Nach Lauterbach-Inventur
Drohender Impfstoff-Mangel: Ärztepräsident fassungslos - Kritik an Spahn

15.12.2021 | Stand 21.09.2023, 22:02 Uhr

−Symbolbild: Friso Gentsch/dpa

Der Präsident der Bundesärztekammer, Klaus Reinhardt, hat sich fassungslos über den absehbaren Mangel an Corona-Impfstoff für gezeigt. Bundesarbeitsminister Hubertus Heil (SPD) übt deutliche Kritik an Ex-Bundesgesundheitsminister Jens Spahn (CDU).



"Wenn man das hört, bleibt einem der Mund offen stehen", sagte Reinhardt am Mittwoch im Deutschlandfunk. Es sei völlig unvorstellbar, dass die Logistik in einem Land wie Deutschland nicht funktioniere. "Ich bin etwas sprachlos angesichts der Nachricht."

Inventur deckte Mangel auf

Bundesgesundheitsminister Karl Lauterbach (SPD) hatte am Dienstag mitgeteilt, dass eine Inventur einen Mangel an Corona-Impfstoff für das erste Quartal 2022 ergeben habe. Reinhardt erklärte, nach einer Sichtung der Bestände und der Bestelldaten sei offensichtlich erkannt worden, dass der Impfstoff in den ersten Monaten des nächsten Jahres knapp werde, wenn man die Auffrischungsimpfungen plangemäß fortsetzen wolle.

Reinhardt räumte ein, dass sich die Empfehlungen zu den Impfabständen zuletzt mehrfach verkürzt hätten, sodass mehr Impfstoff in kürzerer Zeit gebraucht werde. Trotzdem sei es völlig unverständlich, dass man nach so vielen Monaten der Pandemie nicht in der Lage gewesen sei, genügend Impfstoff auf Halde zu legen. Man könne sich eigentlich nicht vorstellen, dass der frühere Bundesgesundheitsminister Jens Spahn (CDU) davon nichts gewusst habe. Spahn hatte allerdings bereits angekündigt, mit Biontech/Pfizer in Verhandlungen über eine Vergrößerung der Liefermenge zu sein.

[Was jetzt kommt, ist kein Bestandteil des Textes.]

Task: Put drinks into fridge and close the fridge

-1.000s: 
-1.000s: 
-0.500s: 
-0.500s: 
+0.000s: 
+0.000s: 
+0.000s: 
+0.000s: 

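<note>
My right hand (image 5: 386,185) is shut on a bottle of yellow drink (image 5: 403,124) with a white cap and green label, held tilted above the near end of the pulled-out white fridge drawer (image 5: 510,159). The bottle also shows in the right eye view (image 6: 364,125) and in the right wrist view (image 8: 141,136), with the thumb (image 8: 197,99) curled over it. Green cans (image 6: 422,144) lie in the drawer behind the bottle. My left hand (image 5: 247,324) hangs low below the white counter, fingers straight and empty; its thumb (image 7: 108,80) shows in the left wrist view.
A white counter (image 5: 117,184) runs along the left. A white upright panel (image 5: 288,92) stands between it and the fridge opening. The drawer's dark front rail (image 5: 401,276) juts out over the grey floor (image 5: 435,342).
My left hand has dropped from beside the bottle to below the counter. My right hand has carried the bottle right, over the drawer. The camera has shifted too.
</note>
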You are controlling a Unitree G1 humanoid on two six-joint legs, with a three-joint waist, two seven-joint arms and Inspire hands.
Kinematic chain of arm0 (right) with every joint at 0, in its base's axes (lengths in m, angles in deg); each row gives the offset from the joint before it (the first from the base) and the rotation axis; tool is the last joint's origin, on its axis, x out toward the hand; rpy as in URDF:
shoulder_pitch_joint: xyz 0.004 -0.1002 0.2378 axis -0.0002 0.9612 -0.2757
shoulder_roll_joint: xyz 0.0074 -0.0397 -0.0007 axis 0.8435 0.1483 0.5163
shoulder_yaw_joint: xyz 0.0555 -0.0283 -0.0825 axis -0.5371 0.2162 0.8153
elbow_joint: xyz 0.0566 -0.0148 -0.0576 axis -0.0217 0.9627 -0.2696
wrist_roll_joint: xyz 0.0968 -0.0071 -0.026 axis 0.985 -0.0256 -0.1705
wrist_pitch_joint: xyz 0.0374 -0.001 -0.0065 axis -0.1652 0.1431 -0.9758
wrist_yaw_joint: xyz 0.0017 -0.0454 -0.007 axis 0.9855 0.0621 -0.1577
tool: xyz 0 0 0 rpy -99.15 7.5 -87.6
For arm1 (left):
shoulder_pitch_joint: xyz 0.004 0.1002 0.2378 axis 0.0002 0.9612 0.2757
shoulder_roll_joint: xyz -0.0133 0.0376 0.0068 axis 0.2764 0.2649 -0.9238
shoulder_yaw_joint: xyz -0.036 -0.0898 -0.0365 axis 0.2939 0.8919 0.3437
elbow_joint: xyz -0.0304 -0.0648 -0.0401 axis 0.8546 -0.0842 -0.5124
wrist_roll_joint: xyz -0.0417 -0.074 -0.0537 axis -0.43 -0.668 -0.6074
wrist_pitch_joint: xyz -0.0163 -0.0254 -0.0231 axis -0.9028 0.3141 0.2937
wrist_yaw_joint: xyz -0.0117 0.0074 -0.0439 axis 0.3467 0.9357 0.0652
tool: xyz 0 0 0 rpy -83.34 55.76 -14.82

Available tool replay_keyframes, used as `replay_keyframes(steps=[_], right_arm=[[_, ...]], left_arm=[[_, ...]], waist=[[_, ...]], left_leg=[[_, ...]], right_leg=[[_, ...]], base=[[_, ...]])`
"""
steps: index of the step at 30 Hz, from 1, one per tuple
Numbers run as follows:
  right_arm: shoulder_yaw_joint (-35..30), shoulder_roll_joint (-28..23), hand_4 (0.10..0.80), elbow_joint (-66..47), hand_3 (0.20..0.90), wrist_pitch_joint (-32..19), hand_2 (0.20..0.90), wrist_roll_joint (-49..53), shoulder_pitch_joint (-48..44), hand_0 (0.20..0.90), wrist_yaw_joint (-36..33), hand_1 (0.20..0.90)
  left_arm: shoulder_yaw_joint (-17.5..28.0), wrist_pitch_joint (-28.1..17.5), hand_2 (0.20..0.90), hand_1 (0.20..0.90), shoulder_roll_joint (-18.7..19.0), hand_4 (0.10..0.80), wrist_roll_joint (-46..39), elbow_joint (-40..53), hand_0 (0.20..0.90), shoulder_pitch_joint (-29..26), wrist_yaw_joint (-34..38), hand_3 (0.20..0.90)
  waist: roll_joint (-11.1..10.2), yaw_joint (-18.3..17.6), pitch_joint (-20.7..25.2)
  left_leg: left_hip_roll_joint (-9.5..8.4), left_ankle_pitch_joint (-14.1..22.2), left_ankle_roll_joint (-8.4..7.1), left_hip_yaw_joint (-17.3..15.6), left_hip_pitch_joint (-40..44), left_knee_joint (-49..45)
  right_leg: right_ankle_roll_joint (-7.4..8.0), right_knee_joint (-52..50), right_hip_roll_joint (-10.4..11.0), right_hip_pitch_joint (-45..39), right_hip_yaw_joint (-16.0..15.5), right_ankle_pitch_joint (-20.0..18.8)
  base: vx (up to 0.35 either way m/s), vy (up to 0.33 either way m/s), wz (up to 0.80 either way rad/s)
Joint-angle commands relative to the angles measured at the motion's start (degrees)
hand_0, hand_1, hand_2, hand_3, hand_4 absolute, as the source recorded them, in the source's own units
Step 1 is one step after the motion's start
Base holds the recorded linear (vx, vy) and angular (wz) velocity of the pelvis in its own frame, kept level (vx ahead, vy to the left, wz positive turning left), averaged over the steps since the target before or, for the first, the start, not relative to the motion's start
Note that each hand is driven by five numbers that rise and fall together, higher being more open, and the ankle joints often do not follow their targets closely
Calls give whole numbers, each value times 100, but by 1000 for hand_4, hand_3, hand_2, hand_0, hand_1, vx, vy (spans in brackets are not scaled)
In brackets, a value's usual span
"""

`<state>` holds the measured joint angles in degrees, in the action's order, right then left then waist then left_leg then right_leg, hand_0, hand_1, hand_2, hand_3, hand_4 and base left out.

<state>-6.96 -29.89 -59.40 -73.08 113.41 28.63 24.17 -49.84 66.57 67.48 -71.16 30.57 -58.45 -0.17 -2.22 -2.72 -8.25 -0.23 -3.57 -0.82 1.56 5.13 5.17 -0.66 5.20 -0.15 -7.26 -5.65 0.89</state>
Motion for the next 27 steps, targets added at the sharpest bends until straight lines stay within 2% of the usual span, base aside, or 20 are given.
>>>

Heil: Mangel an Corona-Impfstoff "schwer irritierend"

Bundesarbeitsminister Hubertus Heil (SPD) übte deutliche Kritik an der Beschaffung von Corona-Impfstoff unter dem früheren Gesundheitsminister Spahn . Die Nachricht des neuen Ressortchefs Lauterbach, dass für das nächste Jahr zu wenig Impfstoff zur Verfügung stehe, sei "schwer irritierend", sagte Heil am Mittwoch im ZDF-"Morgenmagazin". Da habe die Vorgängeradministration im Bundesgesundheitsministerium offensichtlich "nicht klar Schiff gemacht". Das müsse nun die neue Bundesregierung leisten.

"Wir sind jetzt mit allen Kanälen, mit allen Mitteln dran, genug Impfstoff zu beschaffen", versicherte Heil. "Das müssen wir gemeinsam versuchen, in den Griff zu bekommen." Das mache Lauterbach als Minister nicht nur kommunikativ, sondern auch organisatorisch viel besser. Er verwies darauf, dass die neue Regierung einen Krisenstab zur Organisation der Impfkampagne und ein Expertengremium zur Beratung eingesetzt habe. "Da sind jetzt endlich Strukturen geschaffen worden, damit wir Deutschland sicher durch diesen schwierigen Winter, durch die vierte Welle bringen."

Der Vorsitzende der Kassenärztlichen Bundesvereinigung, Andreas Gassen, sprach von einem fatalen Signal an alle, die mit vollem Einsatz die Pandemie bekämpften. "Wir haben in Deutschland gerade Rekord-Tempo beim Impfen in den Praxen erreicht, da kommt diese Nachricht", sagte Gassen "Bild" (Mittwoch). "Es ist niemandem zu erklären, dass im Land der Impfstoffentwicklung zu wenig Impfstoff gekauft wurde."

Ärztepräsident: Wegfall von Testpflicht bei Geboosterten "Fehlentscheidung"

Als "Fehlentscheidung" bezeichnete der Ärztepräsident Reinhardt den Beschluss der Gesundheitsminister, Menschen mit einer Auffrischungsimpfung die Testpflicht zu erlassen. Dies sei auch wegen der Ausbreitung der Omikron-Variante falsch. Außerdem gebe es Impfdurchbrüche auch bei Menschen mit drei Impfungen. Diese zeigten aber oft gar keine Symptome. Wenn man Infektionsketten unterbrechen wolle, sei ein Verzicht auf Tests bei dieser Gruppe keine gute Idee. Außerdem könne er nicht erkennen, dass die Testkapazitäten schon ausgereizt seien.